Activity: Your task is to transcribe all the entries exactly, excluding pictures.

Extracted material:

((

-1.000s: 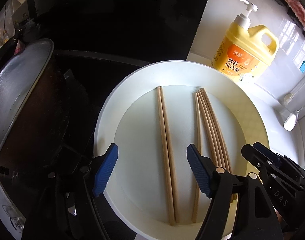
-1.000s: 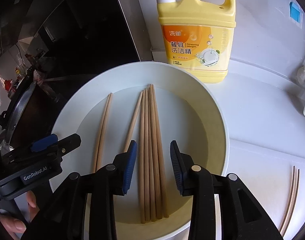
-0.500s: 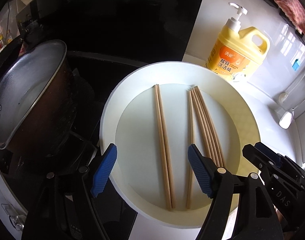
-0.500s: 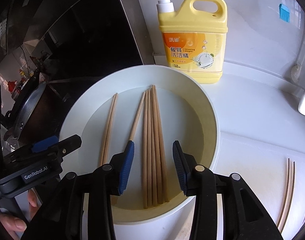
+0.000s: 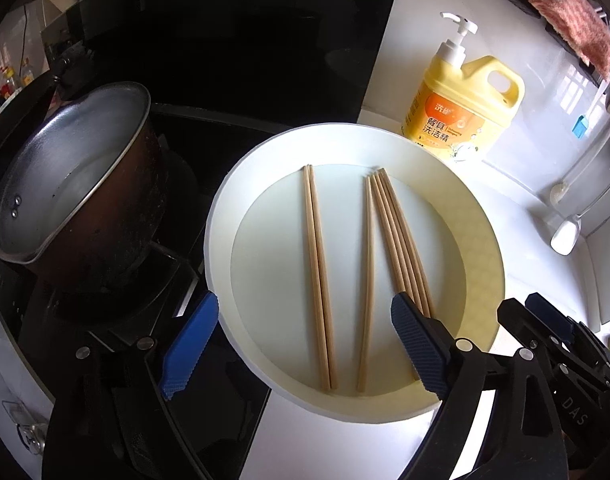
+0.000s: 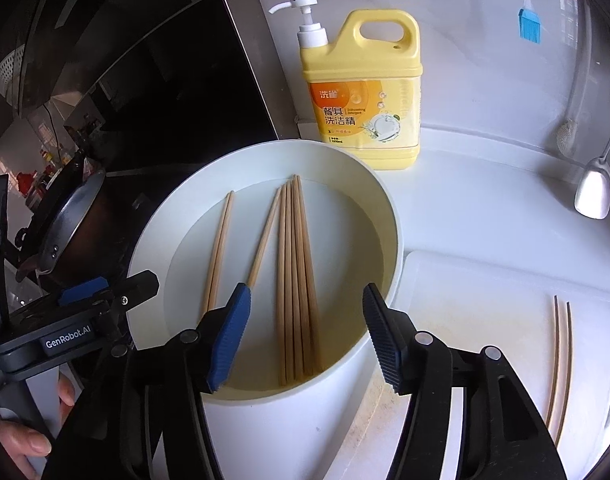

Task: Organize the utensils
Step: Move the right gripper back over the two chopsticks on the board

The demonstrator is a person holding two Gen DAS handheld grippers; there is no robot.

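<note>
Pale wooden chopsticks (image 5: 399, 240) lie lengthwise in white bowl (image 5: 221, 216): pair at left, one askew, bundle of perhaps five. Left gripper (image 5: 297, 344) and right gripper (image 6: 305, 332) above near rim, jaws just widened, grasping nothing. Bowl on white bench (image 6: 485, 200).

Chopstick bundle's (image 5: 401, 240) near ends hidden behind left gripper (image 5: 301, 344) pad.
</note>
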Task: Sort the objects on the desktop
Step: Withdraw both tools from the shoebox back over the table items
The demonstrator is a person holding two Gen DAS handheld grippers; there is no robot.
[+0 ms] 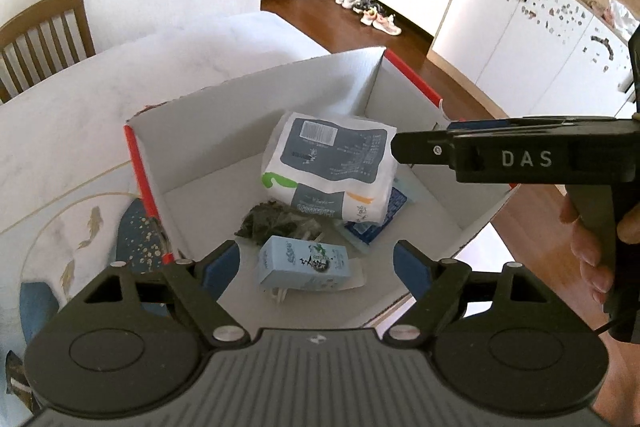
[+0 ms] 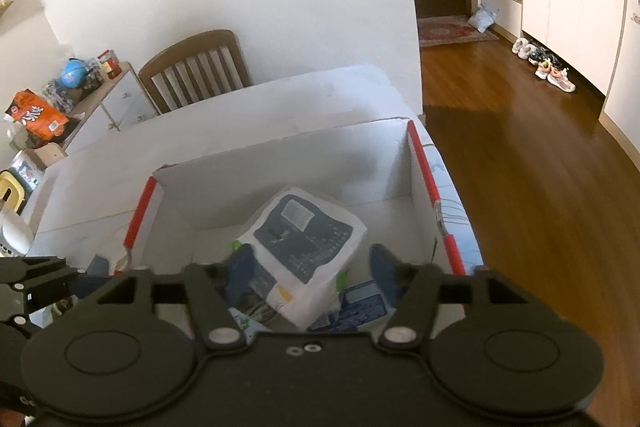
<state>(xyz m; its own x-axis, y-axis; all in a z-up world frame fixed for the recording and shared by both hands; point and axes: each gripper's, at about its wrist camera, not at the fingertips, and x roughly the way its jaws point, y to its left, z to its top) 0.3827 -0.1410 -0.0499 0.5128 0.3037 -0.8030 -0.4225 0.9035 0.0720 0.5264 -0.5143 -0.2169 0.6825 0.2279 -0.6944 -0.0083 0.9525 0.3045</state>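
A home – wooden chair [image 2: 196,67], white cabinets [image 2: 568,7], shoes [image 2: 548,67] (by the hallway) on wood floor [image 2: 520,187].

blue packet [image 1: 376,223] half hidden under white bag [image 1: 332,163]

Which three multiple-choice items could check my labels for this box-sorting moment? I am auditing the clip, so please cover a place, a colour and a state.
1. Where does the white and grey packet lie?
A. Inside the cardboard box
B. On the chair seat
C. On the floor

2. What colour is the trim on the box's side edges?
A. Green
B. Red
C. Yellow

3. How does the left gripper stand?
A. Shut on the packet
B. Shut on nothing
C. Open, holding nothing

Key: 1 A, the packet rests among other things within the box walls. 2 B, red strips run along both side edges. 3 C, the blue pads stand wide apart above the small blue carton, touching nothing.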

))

Problem solution:
-1.000s: 
-1.000s: 
-0.500s: 
-0.500s: 
+0.000s: 
+0.000s: 

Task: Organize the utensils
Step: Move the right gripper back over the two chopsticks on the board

The demonstrator is a person holding two Gen DAS handheld grippers; there is no robot.

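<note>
Pale wooden chopsticks (image 5: 399, 240) lie lengthwise in white bowl (image 5: 221, 216): pair at left, one askew, bundle of perhaps five. Left gripper (image 5: 297, 344) and right gripper (image 6: 305, 332) above near rim, jaws just widened, grasping nothing. Bowl on white bench (image 6: 485, 200).

Chopstick bundle's (image 5: 401, 240) near ends hidden behind left gripper (image 5: 301, 344) pad.
</note>
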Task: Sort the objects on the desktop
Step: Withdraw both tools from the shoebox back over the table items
The demonstrator is a person holding two Gen DAS handheld grippers; there is no robot.
[+0 ms] 
[+0 ms] 
<state>(xyz m; its own x-axis, y-axis; all in a z-up world frame fixed for the recording and shared by both hands; point and axes: each gripper's, at about its wrist camera, not at the fingertips, and x roughly the way its jaws point, y to its left, z to its top) 0.3827 -0.1410 -0.0499 0.5128 0.3037 -0.8030 -0.4225 0.9035 0.0720 0.5264 -0.5143 -0.2169 0.6825 0.2279 -0.6944 -0.0083 0.9525 0.3045</state>
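A home – wooden chair [image 2: 196,67], white cabinets [image 2: 568,7], shoes [image 2: 548,67] (by the hallway) on wood floor [image 2: 520,187].

blue packet [image 1: 376,223] half hidden under white bag [image 1: 332,163]

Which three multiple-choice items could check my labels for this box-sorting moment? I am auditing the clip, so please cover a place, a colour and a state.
1. Where does the white and grey packet lie?
A. Inside the cardboard box
B. On the chair seat
C. On the floor

2. What colour is the trim on the box's side edges?
A. Green
B. Red
C. Yellow

3. How does the left gripper stand?
A. Shut on the packet
B. Shut on nothing
C. Open, holding nothing

Key: 1 A, the packet rests among other things within the box walls. 2 B, red strips run along both side edges. 3 C, the blue pads stand wide apart above the small blue carton, touching nothing.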

Nothing further is needed to complete this exercise.